◆ **Exercise instructions**
Leave out the images; return the rest of the data exactly.
Supplied material Start Marker
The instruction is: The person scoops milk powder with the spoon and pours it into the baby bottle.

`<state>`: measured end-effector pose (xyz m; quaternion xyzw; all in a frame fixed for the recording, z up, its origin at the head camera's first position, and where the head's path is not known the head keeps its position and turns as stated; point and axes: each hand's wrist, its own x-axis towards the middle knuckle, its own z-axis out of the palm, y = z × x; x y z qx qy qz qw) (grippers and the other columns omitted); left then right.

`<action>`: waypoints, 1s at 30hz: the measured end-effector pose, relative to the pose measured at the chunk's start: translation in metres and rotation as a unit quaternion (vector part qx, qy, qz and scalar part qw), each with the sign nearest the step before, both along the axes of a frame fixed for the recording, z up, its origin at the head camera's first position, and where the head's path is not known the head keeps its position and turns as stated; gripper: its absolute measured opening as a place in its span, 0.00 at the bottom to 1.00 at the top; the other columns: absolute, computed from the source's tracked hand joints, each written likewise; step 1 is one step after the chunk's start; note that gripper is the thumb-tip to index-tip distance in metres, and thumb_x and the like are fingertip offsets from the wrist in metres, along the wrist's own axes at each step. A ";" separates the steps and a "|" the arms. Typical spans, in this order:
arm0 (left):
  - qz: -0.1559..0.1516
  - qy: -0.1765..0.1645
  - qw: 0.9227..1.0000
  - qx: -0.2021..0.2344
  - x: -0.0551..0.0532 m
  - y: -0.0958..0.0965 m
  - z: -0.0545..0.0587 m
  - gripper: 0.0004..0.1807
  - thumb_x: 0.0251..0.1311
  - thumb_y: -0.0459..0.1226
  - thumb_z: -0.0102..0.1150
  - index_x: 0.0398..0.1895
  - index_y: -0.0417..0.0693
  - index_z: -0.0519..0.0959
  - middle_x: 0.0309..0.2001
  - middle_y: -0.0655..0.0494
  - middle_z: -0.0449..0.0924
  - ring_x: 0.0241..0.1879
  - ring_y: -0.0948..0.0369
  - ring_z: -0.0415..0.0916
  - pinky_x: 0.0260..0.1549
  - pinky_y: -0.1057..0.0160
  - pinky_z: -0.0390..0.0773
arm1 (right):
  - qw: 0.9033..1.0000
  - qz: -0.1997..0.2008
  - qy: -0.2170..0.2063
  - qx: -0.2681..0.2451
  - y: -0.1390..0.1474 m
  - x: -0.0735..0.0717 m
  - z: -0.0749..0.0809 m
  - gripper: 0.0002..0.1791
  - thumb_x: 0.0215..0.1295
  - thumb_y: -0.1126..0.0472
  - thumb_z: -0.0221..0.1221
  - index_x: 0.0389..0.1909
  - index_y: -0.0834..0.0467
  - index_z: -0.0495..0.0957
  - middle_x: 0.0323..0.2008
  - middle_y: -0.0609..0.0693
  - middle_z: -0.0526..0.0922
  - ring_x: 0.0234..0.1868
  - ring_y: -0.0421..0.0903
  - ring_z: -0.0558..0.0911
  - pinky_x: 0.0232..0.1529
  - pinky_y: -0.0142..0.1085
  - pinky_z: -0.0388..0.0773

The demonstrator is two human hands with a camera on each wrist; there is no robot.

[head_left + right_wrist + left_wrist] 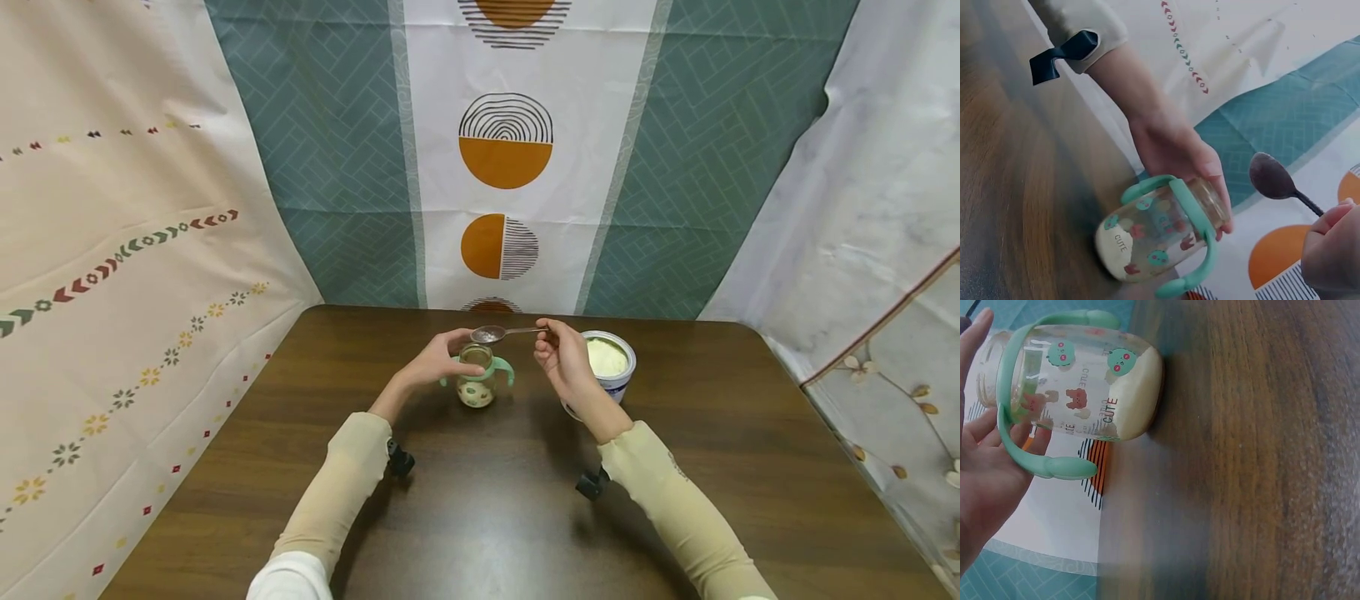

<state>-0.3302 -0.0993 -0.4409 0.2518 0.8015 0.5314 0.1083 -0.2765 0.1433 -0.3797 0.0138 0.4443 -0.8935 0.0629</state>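
A clear baby bottle [476, 393] with mint green handles and cartoon prints stands on the table without a lid. Pale powder [1138, 400] lies in its bottom. My left hand [437, 360] holds the bottle around its neck, thumb on the near side and fingers behind. In my right hand [566, 360] a metal spoon [489, 334] is pinched by the handle. The spoon's bowl is just above the bottle's open mouth in the head view, with only a thin trace of residue showing in it. Beside the right hand stands an open tub [613, 367] of pale yellow powder.
The brown wooden table [487, 500] has its back edge just behind the bottle and tub. A pale curved rim [572, 412] shows partly under the right wrist. Patterned cloths [506, 158] hang behind and at both sides. Each wrist wears a black camera mount [400, 459].
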 end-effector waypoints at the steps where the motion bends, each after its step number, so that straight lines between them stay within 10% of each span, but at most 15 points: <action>1: 0.002 0.000 1.000 0.000 0.000 0.000 0.000 0.36 0.51 0.39 0.72 0.64 0.46 0.69 0.58 0.46 0.76 0.58 0.51 0.75 0.58 0.51 0.75 | 1.000 0.000 0.001 0.001 0.001 0.000 0.001 0.14 0.75 0.63 0.42 0.34 0.60 0.75 0.21 0.46 0.72 0.18 0.36 0.69 0.20 0.24 0.66; 17: 0.000 0.021 1.000 0.008 0.003 -0.004 -0.001 0.36 0.50 0.39 0.73 0.64 0.47 0.71 0.62 0.48 0.74 0.61 0.52 0.73 0.63 0.49 0.71 | 0.998 -0.057 0.007 -0.005 0.028 0.003 0.010 0.15 0.76 0.61 0.41 0.31 0.58 0.74 0.22 0.45 0.71 0.17 0.36 0.66 0.18 0.23 0.61; 24: -0.015 0.005 1.000 0.010 0.024 -0.002 0.027 0.37 0.53 0.32 0.69 0.67 0.39 0.66 0.67 0.40 0.67 0.67 0.45 0.66 0.67 0.46 0.65 | 0.992 -0.119 0.028 -0.020 0.055 0.004 0.016 0.19 0.75 0.62 0.41 0.26 0.58 0.76 0.18 0.45 0.70 0.15 0.36 0.65 0.15 0.22 0.58; 30: -0.013 -0.001 1.000 0.013 0.024 -0.004 0.026 0.38 0.52 0.33 0.70 0.68 0.40 0.65 0.67 0.42 0.68 0.67 0.46 0.65 0.67 0.46 0.65 | 0.988 -0.146 0.031 -0.033 0.072 0.003 0.017 0.21 0.75 0.63 0.40 0.24 0.57 0.76 0.16 0.45 0.71 0.14 0.37 0.65 0.13 0.22 0.57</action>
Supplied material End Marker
◆ **Task answer**
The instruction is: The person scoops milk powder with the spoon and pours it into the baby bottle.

`<state>`: measured end-effector pose (xyz m; quaternion xyzw; all in a frame fixed for the recording, z up, its origin at the head camera's first position, and where the head's path is not known the head keeps its position and turns as stated; point and axes: each hand's wrist, its own x-axis towards the middle knuckle, its own z-axis out of the palm, y = z × x; x y z qx qy qz qw) (grippers and the other columns omitted); left then right.

`<action>`: waypoints, 1s at 30hz: the measured end-effector pose, relative to the pose measured at the chunk's start: translation in metres and rotation as a unit quaternion (vector part qx, qy, qz and scalar part qw), each with the sign nearest the step before, both along the axes of a frame fixed for the recording, z up, its origin at the head camera's first position, and where the head's path is not known the head keeps its position and turns as stated; gripper: its absolute measured opening as a place in its span, 0.00 at the bottom to 1.00 at the top; the other columns: absolute, computed from the source's tracked hand joints, each written likewise; step 1 is one step after the chunk's start; note that gripper is the thumb-tip to index-tip distance in metres, and thumb_x and the like are fingertip offsets from the wrist in metres, along the wrist's own axes at each step. A ";" separates the steps and a "|" the arms. Typical spans, in this order:
arm0 (left):
  - qz: -0.1559..0.1516
  - qy: -0.1765..0.1645
  - qw: 0.9227..1.0000
  - qx: -0.2021..0.2344
  - x: -0.0551..0.0532 m
  - y: -0.0958..0.0965 m
  - z: -0.0545..0.0587 m
  - gripper: 0.0004..0.1807
  - thumb_x: 0.0251..0.1311
  - thumb_y: -0.0459..0.1226
  - thumb_z: -0.0102..0.1150
  - index_x: 0.0398..0.1895
  - index_y: -0.0417..0.0693
  - index_z: -0.0519..0.0959
  - middle_x: 0.0309..0.2001
  - middle_y: -0.0655..0.0494
  - middle_z: -0.0449..0.0924
  - ring_x: 0.0241..0.1879
  - ring_y: -0.0948..0.0369
  - ring_z: -0.0415..0.0916
  - pinky_x: 0.0260..0.1549
  - pinky_y: -0.1057..0.0160
  - pinky_z: -0.0390..0.0773
arm1 (right):
  - qw: 0.9033..1.0000
  - qz: -0.1997..0.2008
  - qy: -0.2170..0.2063
  - qx: -0.2681..0.2451
  - y: -0.1390..0.1474 m
  - x: -0.0735..0.0717 m
  - z: -0.0749..0.0809 m
  - gripper: 0.0002..0.1791
  - thumb_x: 0.0215..0.1295
  - thumb_y: -0.1126..0.0472
  - thumb_z: -0.0221..0.1221
  - index_x: 0.0389..0.1909
  - index_y: -0.0834..0.0467
  - index_z: -0.0495..0.0957
  - middle_x: 0.0323..0.2008
  - middle_y: -0.0609..0.0693
  - middle_z: -0.0526..0.0922
  - ring_x: 0.0234..0.1868
  - ring_y: -0.0421..0.0903
  - ring_z: -0.0558..0.0911
  - pinky_x: 0.0232..0.1529
  - pinky_y: -0.0142..0.1085
  - pinky_z: -0.0388..0.0773

The demonstrator is two human hands with a camera on each wrist; there is no robot.

[head_left + right_wrist + left_wrist] 

<state>-0.3302 -0.0993 -0.4409 0.2518 0.8015 0.5314 0.1083 -0.2765 0.1433 -0.3797 0.0138 0.4443 -0.8935 0.0629</state>
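A clear baby bottle [476, 393] with mint green handles and cartoon prints stands on the table without a lid. Pale powder [1138, 400] lies in its bottom. My left hand [437, 360] holds the bottle around its neck, thumb on the near side and fingers behind. In my right hand [566, 360] a metal spoon [489, 334] is pinched by the handle. The spoon's bowl is just above the bottle's open mouth in the head view, with only a thin trace of residue showing in it. Beside the right hand stands an open tub [613, 367] of pale yellow powder.
The brown wooden table [487, 500] has its back edge just behind the bottle and tub. A pale curved rim [572, 412] shows partly under the right wrist. Patterned cloths [506, 158] hang behind and at both sides. Each wrist wears a black camera mount [400, 459].
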 end-effector waypoints at the steps where the motion bends, each after its step number, so that straight lines between them stay within 10% of each span, but at most 15 points: <action>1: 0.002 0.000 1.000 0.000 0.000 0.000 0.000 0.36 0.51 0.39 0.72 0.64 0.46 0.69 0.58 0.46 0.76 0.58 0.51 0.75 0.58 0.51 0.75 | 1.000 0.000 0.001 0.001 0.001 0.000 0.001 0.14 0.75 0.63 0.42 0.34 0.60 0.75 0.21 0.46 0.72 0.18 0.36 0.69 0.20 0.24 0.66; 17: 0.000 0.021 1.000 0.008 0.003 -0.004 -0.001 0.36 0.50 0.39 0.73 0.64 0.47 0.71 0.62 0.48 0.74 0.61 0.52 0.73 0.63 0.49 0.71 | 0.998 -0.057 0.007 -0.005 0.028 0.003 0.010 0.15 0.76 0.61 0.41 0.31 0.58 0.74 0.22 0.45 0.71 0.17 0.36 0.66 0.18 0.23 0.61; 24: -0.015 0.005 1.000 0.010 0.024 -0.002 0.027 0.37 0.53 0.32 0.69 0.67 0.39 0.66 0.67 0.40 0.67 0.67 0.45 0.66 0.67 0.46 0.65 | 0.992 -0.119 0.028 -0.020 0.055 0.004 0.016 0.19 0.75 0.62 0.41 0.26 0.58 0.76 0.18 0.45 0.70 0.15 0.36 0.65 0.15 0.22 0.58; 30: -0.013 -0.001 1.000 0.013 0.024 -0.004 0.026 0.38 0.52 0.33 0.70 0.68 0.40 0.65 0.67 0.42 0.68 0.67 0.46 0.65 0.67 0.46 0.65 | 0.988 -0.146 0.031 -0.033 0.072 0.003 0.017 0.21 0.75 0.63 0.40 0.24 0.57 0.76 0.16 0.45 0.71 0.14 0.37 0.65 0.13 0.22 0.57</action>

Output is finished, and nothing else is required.